There is a good study underway --still in need of further funding and supported by Dr Dodds -- to determine the length of immunity conferred by rabies vaccines. Right now there's a likelihood that a single vaccination lasts at least three years and probably longer, yet this is still legally required as an annual vaccine in many places, even though there's also evidence that this vaccine can cause other health problems in some dogs when given so frequently and also, is one of the ones that causes more frequent reactions, too.

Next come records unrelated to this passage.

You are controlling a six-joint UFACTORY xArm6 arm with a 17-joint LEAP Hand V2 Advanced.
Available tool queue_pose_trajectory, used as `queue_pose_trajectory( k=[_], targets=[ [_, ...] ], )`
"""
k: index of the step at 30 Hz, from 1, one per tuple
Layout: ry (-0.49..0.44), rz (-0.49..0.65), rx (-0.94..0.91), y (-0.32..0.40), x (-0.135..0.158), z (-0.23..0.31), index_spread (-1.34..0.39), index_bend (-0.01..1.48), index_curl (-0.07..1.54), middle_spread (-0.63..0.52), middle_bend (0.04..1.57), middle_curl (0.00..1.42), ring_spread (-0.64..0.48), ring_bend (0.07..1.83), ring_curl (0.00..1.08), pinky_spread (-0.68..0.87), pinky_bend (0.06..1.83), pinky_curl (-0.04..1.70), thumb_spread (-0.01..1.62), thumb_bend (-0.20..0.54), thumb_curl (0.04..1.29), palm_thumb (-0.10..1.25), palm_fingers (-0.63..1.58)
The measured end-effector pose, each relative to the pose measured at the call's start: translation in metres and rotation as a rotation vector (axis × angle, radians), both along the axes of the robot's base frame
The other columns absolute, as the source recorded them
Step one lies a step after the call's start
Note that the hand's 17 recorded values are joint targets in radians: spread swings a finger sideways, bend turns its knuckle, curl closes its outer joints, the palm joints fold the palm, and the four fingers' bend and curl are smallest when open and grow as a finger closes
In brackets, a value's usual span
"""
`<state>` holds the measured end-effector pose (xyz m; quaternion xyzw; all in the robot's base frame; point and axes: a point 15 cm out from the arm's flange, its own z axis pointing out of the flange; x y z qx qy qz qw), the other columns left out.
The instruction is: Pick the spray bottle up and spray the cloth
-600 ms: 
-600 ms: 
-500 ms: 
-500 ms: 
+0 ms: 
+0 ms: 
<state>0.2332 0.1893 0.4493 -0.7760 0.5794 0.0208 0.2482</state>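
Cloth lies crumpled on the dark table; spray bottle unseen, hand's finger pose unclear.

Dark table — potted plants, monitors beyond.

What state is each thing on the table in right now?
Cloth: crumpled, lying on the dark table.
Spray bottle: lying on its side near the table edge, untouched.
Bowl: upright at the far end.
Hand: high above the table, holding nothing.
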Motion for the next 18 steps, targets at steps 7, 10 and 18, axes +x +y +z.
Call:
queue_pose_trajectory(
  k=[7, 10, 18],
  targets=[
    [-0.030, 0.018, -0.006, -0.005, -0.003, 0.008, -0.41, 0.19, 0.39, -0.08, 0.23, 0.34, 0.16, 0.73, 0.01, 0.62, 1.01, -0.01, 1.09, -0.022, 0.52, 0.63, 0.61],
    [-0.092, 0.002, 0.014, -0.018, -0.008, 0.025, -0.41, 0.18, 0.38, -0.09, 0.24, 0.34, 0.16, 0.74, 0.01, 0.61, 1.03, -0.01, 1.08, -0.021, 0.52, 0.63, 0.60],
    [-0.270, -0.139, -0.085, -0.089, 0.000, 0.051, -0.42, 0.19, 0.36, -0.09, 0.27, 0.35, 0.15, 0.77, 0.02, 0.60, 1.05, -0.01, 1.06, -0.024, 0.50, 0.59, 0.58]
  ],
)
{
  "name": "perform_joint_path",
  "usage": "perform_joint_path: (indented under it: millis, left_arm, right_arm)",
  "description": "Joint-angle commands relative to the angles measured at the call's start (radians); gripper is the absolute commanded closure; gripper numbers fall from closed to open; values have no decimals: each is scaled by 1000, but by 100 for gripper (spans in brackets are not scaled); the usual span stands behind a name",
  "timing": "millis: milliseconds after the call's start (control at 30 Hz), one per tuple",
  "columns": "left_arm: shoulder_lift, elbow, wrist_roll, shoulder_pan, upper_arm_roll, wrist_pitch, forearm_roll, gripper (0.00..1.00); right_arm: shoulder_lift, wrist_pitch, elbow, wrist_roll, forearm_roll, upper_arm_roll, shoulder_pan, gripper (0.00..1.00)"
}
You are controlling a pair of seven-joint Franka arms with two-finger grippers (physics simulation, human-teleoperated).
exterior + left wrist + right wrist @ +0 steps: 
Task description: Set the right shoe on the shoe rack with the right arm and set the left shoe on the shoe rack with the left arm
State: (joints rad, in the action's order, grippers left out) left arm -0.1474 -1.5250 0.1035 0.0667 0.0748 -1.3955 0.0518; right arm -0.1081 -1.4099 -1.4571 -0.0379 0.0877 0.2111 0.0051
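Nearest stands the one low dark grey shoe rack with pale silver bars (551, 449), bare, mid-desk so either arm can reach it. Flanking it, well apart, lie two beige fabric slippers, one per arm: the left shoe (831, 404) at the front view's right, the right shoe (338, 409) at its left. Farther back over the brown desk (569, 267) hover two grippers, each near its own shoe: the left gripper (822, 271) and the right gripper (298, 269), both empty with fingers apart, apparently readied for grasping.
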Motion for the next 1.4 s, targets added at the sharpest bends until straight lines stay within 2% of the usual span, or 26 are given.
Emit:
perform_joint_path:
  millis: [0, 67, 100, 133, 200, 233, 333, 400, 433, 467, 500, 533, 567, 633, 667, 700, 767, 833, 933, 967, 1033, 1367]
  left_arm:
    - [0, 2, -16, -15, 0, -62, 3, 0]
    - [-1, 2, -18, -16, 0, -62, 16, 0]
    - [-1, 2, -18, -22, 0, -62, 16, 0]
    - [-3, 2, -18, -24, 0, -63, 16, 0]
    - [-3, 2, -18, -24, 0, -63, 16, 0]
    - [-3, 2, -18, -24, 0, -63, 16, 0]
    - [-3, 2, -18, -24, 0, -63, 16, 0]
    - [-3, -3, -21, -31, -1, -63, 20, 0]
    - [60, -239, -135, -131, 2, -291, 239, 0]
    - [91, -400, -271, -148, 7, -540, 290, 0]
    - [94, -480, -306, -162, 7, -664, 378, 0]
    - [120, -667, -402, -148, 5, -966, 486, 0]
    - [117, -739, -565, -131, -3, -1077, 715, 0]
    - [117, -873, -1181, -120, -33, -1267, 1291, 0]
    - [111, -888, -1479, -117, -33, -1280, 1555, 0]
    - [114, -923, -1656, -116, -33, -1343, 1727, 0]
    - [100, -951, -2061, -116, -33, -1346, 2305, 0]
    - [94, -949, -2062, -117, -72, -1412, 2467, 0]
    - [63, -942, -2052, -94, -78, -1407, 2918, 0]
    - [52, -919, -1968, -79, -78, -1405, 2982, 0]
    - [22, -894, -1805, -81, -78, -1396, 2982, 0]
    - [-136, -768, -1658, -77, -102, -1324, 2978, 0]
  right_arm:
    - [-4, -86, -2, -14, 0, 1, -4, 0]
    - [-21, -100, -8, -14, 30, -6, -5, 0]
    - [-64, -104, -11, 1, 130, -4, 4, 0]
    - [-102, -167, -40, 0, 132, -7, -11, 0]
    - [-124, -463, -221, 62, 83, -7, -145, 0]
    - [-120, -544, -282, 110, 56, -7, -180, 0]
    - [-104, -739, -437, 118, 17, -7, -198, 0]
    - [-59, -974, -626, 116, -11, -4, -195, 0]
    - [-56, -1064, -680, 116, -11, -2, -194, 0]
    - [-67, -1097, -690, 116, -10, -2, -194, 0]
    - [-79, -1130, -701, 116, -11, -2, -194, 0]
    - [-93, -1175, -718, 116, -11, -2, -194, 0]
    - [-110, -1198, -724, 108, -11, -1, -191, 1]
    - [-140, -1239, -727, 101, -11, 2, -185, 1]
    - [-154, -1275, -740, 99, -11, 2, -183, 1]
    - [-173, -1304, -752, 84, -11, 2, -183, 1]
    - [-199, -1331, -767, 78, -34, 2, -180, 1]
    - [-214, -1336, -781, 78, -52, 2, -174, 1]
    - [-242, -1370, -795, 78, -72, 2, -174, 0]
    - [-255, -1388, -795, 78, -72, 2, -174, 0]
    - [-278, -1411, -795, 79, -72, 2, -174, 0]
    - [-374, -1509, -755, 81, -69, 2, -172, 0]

The 3 year recommendation is again ONLY for CORE vaccine -- the one with parvo and distemper. Other vaccines, such as for lepto or kennel cough, have a much shorter lifespan and need to be given every year, generally. Depending on where you live and the lifestyle of your dog, you may not need to give these or other vaccinations (but keep in mind someone has posted here about a friend's dog dying from lepto picked up in a suburban area, which is supposed to be lower risk according to some, in some regions).

Many including Dr Dodds feel vaccines after dogs are around 7 are also probably unnecessary as they will have plenty of immunity.

Cathy T
25th October 2009, 10:28 PM
The "people that don't believe in vaccines" are concerned with YEARLY boosters in an adult dog for the duration of the dog's life (13, 14, 15 years.....EVERY year). These are not only not necessary, but they can be detrimental.

Anyone who concludes that vaccines are "bad" and should not be given AT ALL has not thoroughly read and understood the new vaccination protocols



Thanks Pat and Karlin for clarifying this. This is why I always so careful to clarify that I DO believe in vaccinating but DO NOT believe in boosters.

WoodHaven
25th October 2009, 11:02 PM
It always worries me when people come out against all vaccinations.
What I can't stand is when a vet will see a dog that is ill and decide this is the time to update the shots:rabies, dhlppc, lymes and bordetella. I've seen it done and it makes me cringe.

We had a cavalier come into rescue and the poor dog had MVD-- grade 6 -- I think the dog was 13 or 14 and the vet decided that NOW the dog needed shots. What the heck are they thinking?

tara
26th October 2009, 12:08 AM
One other thing about Dr. Jean Dodds -- she is extremely approachable and surprisingly easy to speak with. I live in Kansas (Dr. Dodds in California), but when I had a question about vaccine protocol I picked up the phone and actually spoke with Dr. Dodds herself. She answered the phone herself and graciously gave me a few minutes of her time.